How to strengthen your feet: Start by sitting with your feet flat on the floor. Tighten the muscles in the sole of your foot by pressing your toes into the floor while lifting your arch. Keep your toes relaxed and the ‘knuckles’ of your toes (metatarsal heads) flat on the ground. Press the balls of your feet into the floor to engage your arch more deeply. Hold this domed position for a slow count of three, then release. Repeat 10 times.
4. Practice Flex and Point
Flex and Point is a fantastic foot-strengthening exercise that, when done slowly, can be quite challenging. It mobilizes your toes, arches, and ankles effectively.
How to strengthen your feet: Begin by flexing your toes towards you, then pull your ankle towards you. Next, curl your toes while keeping the ankle flexed, then point your foot while attempting to curl your toes even more. With your ankle pointed, flex your toes, then the ankle, and finally point your toes, then the ankle again. Repeat this sequence in both directions to ensure a thorough stretch and movement throughout the top and bottom of your foot.
5. Massage Your Feet
Although massaging your feet isn’t directly about strengthening them, it plays a vital role in maintaining strong, flexible feet when combined with other foot exercises. It’s also a great way to relieve tension after a long day or a night in heels.
How to: Sit down and apply some moisturizer to your hands. Gently rub the underside of your foot, but don’t forget to massage the top of your foot, including the areas between your toes. This will help stimulate the sensory nerve endings. You can gradually increase pressure and even try to insert your fingers between your toes, starting with two toes and eventually working up to all of them. Spend around five minutes a day on this massage to truly wake up your feet!

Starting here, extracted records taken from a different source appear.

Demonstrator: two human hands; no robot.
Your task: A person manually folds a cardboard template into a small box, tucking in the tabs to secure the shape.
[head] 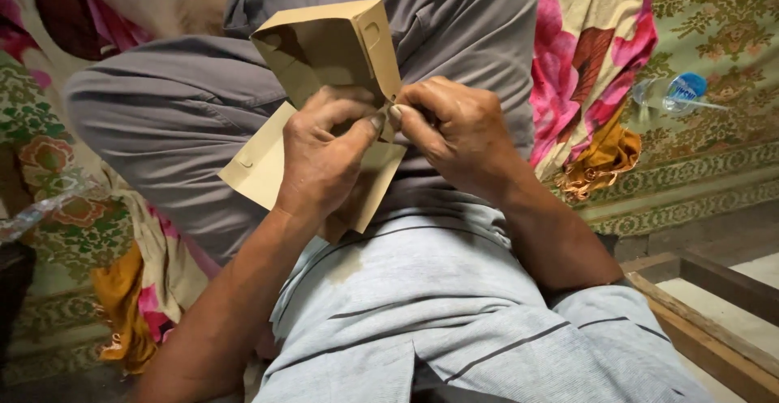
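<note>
A: Head view: mid-fold on a tan cardboard box (pixel 329 50), flat-pack kind, half erected. I read this as the tab-tucking step. The box sits over the lap, held up in front of the grey trousers (pixel 187 119).

B: Grips?

A: Left hand (pixel 320 155) is curled around the box's lower panel, fingers closed on the card, thumb tip pressed up at the corner. Right hand (pixel 454 127) is pinched tight, thumb and forefinger closed on a small flap at that same corner, just right of the box. Fingertips of the two hands nearly touch there.

B: Next move needs what?

A: My judgement: a firm, steady pinch and a small push to seat the flap, without creasing the thin card. Upper part of the box is already formed; the lower panel still hangs flat.

B: Anything else nearby?

A: Plastic bottle (pixel 677 90) lies well right of the box, on the patterned cloth (pixel 714 30). Untouched.
</note>
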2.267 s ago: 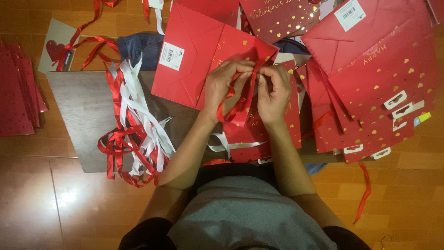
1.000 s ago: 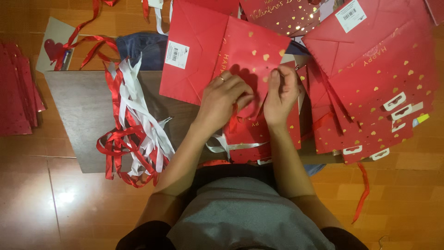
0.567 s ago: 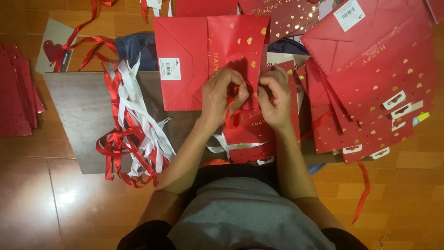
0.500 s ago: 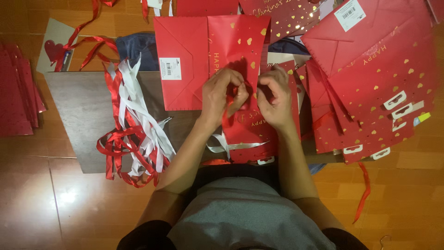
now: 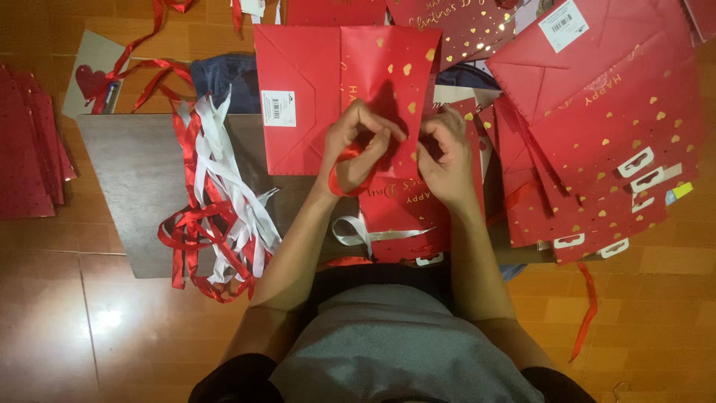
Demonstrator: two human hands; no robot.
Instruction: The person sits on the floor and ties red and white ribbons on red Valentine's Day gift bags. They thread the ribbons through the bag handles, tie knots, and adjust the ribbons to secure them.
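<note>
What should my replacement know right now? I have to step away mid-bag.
Left hand: grip shut on a red ribbon looped under it.
Right hand: fingers pinched at the flat red gift bag; what they pinch is hidden.
The bag lies flat on the grey board, with more finished-looking bags stacked to the right.
Spare red and white ribbons lie to the left.
Done: ribbon at the bag.
Left: tying it off; not visibly knotted.

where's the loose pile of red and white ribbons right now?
In the head view, the loose pile of red and white ribbons lies on the grey board, on the person's left side, beside the left forearm and left of the flat red paper gift bag.
</note>
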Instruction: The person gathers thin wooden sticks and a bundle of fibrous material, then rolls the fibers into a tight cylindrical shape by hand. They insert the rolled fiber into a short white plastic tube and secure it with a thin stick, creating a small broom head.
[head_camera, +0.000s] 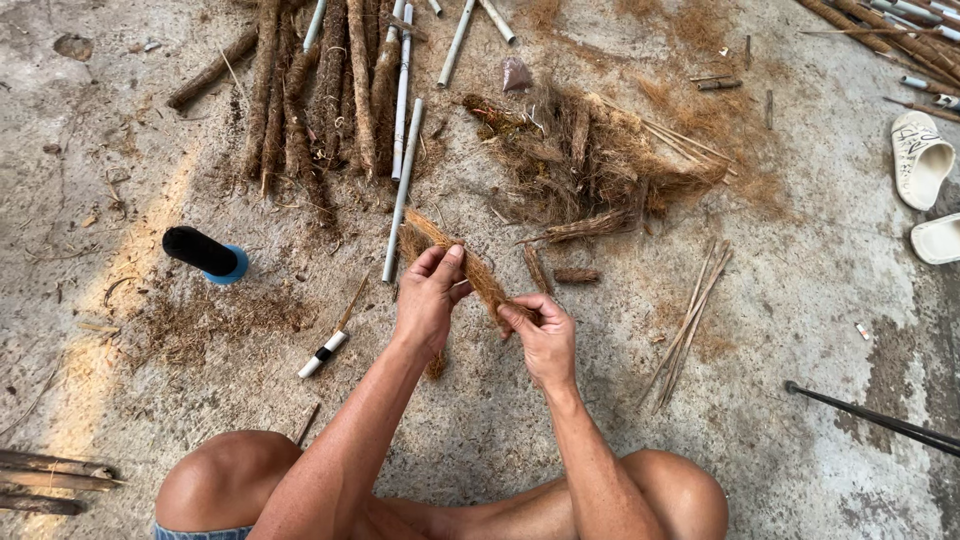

If you experience any pain or have an injury, start with lighter pressure and gently rub between your toes rather than forcing your fingers between them.
6. Perform Foot Stretches
Foot stretches are essential but must be done with caution, particularly if you have an injury. This exercise allows you to stretch both the top and bottom of your foot.
How to strengthen your feet: While sitting, bring one foot underneath you and flex your toes, attempting to bend them at all the joints. Hold this position for a moment, then uncurl your toes and lift your heel to stretch the underside of your foot.
7. Try the Big Toe Spread
The Big Toe Spread is a great exercise for reclaiming the space between your toes and enhancing foot strength. However, if you have a painful bunion, consult with your clinician before attempting this exercise.
How to strengthen your feet: If spreading your big toe is too challenging, start by pressing your big toe into the floor and try to move your other four toes away from it. This more passive version will help you build up to the full movement.